§ **What is required**
When the word "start" appears in a line of the data below, list that line.

§ **Collected material**

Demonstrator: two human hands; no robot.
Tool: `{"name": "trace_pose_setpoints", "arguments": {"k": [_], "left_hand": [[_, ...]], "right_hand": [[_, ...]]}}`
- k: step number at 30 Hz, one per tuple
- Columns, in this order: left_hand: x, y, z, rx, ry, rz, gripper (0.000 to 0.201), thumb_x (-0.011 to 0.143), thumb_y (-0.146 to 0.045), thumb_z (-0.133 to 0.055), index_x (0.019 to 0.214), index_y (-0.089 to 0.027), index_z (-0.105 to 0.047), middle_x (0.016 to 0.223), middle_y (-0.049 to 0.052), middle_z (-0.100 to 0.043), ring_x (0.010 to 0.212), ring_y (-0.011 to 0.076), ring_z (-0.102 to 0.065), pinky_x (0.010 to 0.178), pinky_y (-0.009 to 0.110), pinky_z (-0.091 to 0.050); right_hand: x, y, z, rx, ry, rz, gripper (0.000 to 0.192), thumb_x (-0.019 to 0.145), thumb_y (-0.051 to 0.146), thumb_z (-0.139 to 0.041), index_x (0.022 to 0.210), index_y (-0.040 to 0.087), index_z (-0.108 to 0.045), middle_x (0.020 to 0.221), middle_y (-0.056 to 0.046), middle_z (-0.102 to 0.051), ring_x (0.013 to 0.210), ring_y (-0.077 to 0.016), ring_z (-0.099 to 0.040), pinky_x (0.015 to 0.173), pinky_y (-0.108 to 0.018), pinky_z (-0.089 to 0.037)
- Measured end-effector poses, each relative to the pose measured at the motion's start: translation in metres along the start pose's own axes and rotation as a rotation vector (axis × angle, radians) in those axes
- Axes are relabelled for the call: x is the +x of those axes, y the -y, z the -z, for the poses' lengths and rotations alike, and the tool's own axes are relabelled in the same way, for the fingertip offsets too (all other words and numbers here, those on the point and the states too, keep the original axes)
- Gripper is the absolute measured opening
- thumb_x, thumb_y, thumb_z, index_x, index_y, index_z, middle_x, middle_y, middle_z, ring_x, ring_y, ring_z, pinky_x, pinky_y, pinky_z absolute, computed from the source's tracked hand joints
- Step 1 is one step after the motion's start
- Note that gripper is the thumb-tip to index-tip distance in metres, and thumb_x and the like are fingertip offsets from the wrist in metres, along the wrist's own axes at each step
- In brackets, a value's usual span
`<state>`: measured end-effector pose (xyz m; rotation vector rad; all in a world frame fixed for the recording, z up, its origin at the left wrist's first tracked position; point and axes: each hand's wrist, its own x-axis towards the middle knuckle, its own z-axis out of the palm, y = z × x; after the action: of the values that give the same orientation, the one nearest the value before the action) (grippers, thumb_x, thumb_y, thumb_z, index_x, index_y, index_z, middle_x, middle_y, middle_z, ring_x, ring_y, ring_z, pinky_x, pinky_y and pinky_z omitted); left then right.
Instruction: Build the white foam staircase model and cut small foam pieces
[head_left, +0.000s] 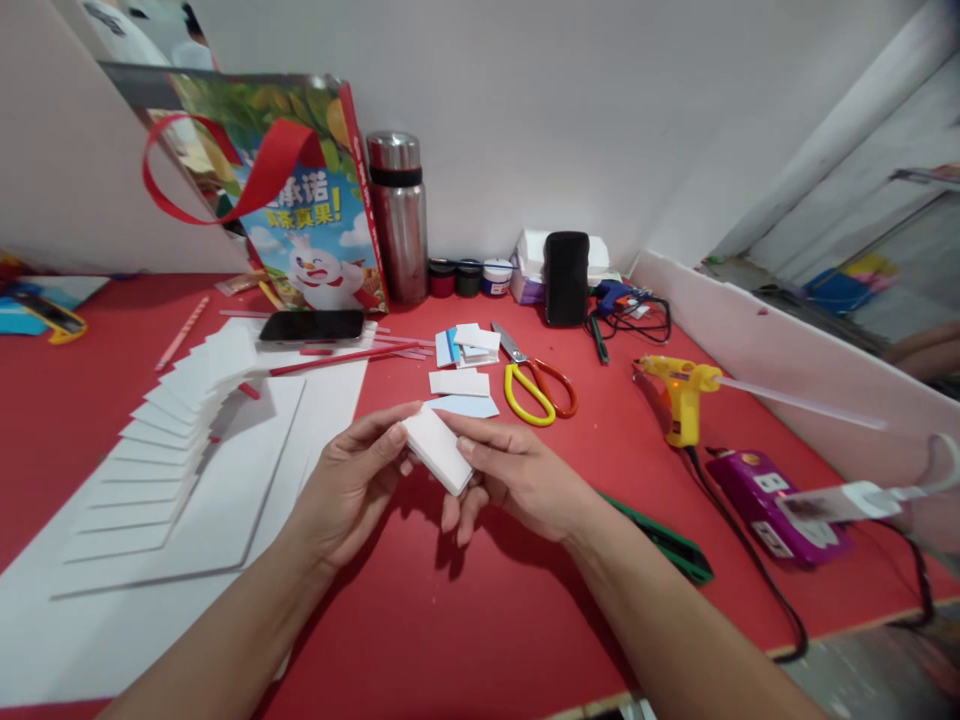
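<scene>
Between my two hands is a small stack of white card pieces [441, 450], tilted above the red table. My left hand [360, 475] pinches its left end between thumb and fingers. My right hand [514, 470] grips the other end, thumb on top and fingers curled beneath. Just beyond my hands lie a pale blue card strip [462, 406], white cut strips [459, 383] and a small pile of white and blue card pieces [477, 343]. On the left, a curved staircase of white card [161, 440] stands on a white board [255, 500].
Scissors [536, 385] with yellow and orange handles lie behind my right hand. A green utility knife [667, 540], a yellow glue gun [681, 390] and a purple power strip [772, 505] are at right. A phone [311, 326], steel flask [401, 225] and printed bag [300, 200] stand behind.
</scene>
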<state>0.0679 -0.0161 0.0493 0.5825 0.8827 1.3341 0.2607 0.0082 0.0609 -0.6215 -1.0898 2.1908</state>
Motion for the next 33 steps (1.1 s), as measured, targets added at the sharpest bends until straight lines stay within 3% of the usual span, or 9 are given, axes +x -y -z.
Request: {"name": "trace_pose_setpoints", "arguments": {"k": [4,8,14,21,24,26,28,30,33], "left_hand": [[0.001,-0.001,-0.001,-0.034,-0.009,0.044,0.03,0.066,-0.027,-0.092,0.094,-0.019,-0.082,0.081,0.002,-0.072,0.068,0.0081,-0.057,0.061,0.016,-0.05],[0.0,0.0,-0.005,-0.026,-0.031,0.03,0.031,0.069,-0.029,-0.09,0.098,-0.02,-0.081,0.087,0.004,-0.075,0.072,0.0112,-0.062,0.067,0.021,-0.052],[-0.009,0.002,-0.016,0.192,-0.056,-0.034,0.06,0.077,-0.031,-0.084,0.134,-0.024,-0.065,0.101,0.005,-0.075,0.09,0.0198,-0.069,0.081,0.031,-0.055],[-0.009,0.011,-0.013,0.174,-0.024,-0.016,0.04,0.085,-0.035,-0.076,0.118,-0.014,-0.071,0.094,0.009,-0.075,0.08,0.0203,-0.069,0.073,0.031,-0.055],[-0.011,0.01,-0.008,0.351,-0.049,-0.059,0.036,0.089,-0.04,-0.071,0.116,-0.017,-0.072,0.092,0.007,-0.075,0.079,0.0207,-0.067,0.071,0.031,-0.053],[-0.013,0.007,-0.007,0.493,-0.073,-0.101,0.032,0.089,-0.043,-0.07,0.108,-0.018,-0.073,0.087,0.005,-0.074,0.076,0.0198,-0.064,0.07,0.029,-0.05],[-0.015,0.003,-0.006,0.628,-0.073,-0.127,0.028,0.089,-0.045,-0.068,0.095,-0.018,-0.073,0.079,0.002,-0.07,0.071,0.018,-0.06,0.066,0.027,-0.047],[-0.016,-0.001,-0.008,0.751,-0.049,-0.128,0.029,0.09,-0.047,-0.065,0.083,-0.019,-0.069,0.071,0.001,-0.064,0.066,0.0162,-0.054,0.061,0.026,-0.043],[-0.017,-0.003,-0.01,0.854,-0.033,-0.124,0.033,0.091,-0.047,-0.063,0.075,-0.019,-0.064,0.065,-0.001,-0.057,0.061,0.0139,-0.046,0.056,0.024,-0.037]], "right_hand": [[-0.001,-0.001,-0.001,-0.124,-0.076,0.011,0.061,0.093,0.04,-0.066,0.149,0.021,-0.05,0.06,0.004,-0.06,0.044,-0.0085,-0.051,0.037,-0.017,-0.039],[-0.001,0.001,-0.004,-0.251,-0.134,0.039,0.059,0.097,0.039,-0.058,0.152,0.02,-0.045,0.052,0.008,-0.053,0.04,-0.0067,-0.038,0.04,-0.018,-0.028],[0.001,0.0,-0.009,-0.497,-0.239,0.125,0.064,0.101,0.034,-0.049,0.16,0.019,-0.029,0.055,0.006,-0.059,0.043,-0.0107,-0.052,0.048,-0.023,-0.043],[0.004,-0.012,-0.01,-0.641,-0.233,0.153,0.062,0.105,0.037,-0.042,0.162,0.028,-0.02,0.062,0.006,-0.062,0.049,-0.0131,-0.06,0.056,-0.028,-0.054],[0.001,-0.008,-0.009,-0.923,-0.247,0.204,0.059,0.105,0.034,-0.043,0.161,0.031,-0.023,0.078,0.0,-0.068,0.065,-0.0164,-0.067,0.069,-0.034,-0.057],[-0.002,-0.002,-0.007,-1.181,-0.302,0.304,0.065,0.101,0.035,-0.055,0.159,0.034,-0.028,0.106,-0.007,-0.07,0.088,-0.0213,-0.069,0.082,-0.039,-0.056],[-0.004,0.004,-0.004,-1.335,-0.309,0.406,0.078,0.092,0.038,-0.07,0.158,0.036,-0.03,0.136,-0.011,-0.058,0.113,-0.0263,-0.063,0.093,-0.043,-0.053],[-0.006,0.008,-0.002,-1.414,-0.221,0.475,0.084,0.086,0.038,-0.078,0.157,0.034,-0.033,0.151,-0.01,-0.047,0.131,-0.028,-0.053,0.105,-0.044,-0.048],[-0.008,0.008,0.0,-1.512,-0.092,0.506,0.081,0.086,0.037,-0.078,0.155,0.027,-0.038,0.153,-0.012,-0.047,0.139,-0.0292,-0.046,0.113,-0.047,-0.042]]}}
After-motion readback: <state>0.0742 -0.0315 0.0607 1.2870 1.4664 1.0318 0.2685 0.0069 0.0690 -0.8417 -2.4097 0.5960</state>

§ **Solution for this problem**
- Measured end-effector poses, each relative to the pose measured at the motion's start: translation in metres along the start pose's own axes and rotation as a rotation vector (axis × angle, radians) in those axes
- Step 1 is one step after the motion's start

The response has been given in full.